PROBLEM: Transcribe, word for word and without additions, each line below from the one containing "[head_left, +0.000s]" through the one containing "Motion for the", both ends included.

:::

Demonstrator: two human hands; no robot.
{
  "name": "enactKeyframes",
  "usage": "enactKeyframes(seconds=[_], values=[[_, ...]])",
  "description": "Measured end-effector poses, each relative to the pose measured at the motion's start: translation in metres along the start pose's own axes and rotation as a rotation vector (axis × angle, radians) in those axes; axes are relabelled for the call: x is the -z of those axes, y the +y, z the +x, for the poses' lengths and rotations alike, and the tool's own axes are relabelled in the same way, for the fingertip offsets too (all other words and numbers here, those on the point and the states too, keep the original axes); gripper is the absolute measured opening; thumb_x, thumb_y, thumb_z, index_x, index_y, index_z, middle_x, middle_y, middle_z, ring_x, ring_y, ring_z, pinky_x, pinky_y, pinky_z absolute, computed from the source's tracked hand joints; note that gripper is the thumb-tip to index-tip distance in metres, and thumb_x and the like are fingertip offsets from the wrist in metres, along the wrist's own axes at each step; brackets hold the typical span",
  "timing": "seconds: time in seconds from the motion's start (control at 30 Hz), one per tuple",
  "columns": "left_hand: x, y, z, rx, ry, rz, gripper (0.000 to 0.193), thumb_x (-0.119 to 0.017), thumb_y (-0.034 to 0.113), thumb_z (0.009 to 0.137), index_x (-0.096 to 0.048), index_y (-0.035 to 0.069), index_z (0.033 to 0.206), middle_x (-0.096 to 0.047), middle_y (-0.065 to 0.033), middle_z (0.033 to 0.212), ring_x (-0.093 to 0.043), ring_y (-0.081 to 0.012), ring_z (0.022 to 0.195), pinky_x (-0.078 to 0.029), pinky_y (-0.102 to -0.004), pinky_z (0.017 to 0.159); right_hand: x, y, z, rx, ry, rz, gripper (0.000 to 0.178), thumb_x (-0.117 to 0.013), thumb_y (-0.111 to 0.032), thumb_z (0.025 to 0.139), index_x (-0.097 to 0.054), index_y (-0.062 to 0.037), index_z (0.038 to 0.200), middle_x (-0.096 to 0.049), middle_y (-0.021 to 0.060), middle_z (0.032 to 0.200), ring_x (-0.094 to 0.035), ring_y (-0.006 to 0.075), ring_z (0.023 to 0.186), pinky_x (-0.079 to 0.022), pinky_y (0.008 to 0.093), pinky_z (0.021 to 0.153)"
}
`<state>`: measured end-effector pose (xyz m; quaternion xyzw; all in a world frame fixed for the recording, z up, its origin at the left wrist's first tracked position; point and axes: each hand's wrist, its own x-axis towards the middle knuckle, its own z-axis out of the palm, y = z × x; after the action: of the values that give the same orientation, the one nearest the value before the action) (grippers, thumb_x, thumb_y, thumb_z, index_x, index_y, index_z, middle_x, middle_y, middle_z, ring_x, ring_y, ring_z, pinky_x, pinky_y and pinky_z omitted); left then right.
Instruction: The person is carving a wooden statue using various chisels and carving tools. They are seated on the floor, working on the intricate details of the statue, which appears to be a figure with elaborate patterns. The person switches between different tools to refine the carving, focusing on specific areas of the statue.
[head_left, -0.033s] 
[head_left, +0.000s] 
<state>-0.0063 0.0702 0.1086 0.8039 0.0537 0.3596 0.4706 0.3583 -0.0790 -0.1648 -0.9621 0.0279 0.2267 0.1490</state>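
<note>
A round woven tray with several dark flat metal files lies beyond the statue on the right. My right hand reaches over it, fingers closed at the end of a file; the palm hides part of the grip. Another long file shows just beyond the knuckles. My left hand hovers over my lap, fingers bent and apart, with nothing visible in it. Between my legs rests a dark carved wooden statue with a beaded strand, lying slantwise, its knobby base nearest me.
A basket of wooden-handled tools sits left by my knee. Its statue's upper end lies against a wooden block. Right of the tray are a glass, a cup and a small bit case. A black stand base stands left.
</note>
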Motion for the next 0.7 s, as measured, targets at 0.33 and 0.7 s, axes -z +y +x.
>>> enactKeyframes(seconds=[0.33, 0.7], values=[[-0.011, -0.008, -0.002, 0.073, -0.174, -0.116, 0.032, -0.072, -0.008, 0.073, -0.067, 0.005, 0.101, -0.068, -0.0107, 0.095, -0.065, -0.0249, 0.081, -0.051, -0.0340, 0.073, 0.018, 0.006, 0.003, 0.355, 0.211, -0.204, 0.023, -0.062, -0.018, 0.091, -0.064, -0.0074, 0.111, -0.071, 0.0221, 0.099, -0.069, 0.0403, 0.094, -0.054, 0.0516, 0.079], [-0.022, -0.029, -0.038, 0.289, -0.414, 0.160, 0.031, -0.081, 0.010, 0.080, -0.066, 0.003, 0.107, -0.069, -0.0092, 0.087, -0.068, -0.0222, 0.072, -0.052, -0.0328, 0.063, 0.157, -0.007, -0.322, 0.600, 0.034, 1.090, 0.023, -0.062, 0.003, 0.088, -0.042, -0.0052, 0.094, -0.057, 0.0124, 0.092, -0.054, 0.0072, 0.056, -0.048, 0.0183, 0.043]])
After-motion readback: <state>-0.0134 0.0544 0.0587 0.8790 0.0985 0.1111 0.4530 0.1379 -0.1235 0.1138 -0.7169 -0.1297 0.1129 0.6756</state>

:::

WRITTEN ANSWER:
[head_left, +0.000s] 
<state>-0.0063 0.0702 0.1086 0.8039 0.0537 0.3596 0.4706 0.3583 -0.0790 -0.1648 -0.9621 0.0279 0.2267 0.1490</state>
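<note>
A round woven tray with several dark flat metal files lies beyond the statue on the right. My right hand reaches over it, fingers closed at the end of a file; the palm hides part of the grip. Another long file shows just beyond the knuckles. My left hand hovers over my lap, fingers bent and apart, with nothing visible in it. Between my legs rests a dark carved wooden statue with a beaded strand, lying slantwise, its knobby base nearest me.
A basket of wooden-handled tools sits left by my knee. Its statue's upper end lies against a wooden block. Right of the tray are a glass, a cup and a small bit case. A black stand base stands left.
</note>
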Motion for the next 0.7 s, as measured, targets at 0.33 and 0.7 s, axes -z +y +x.

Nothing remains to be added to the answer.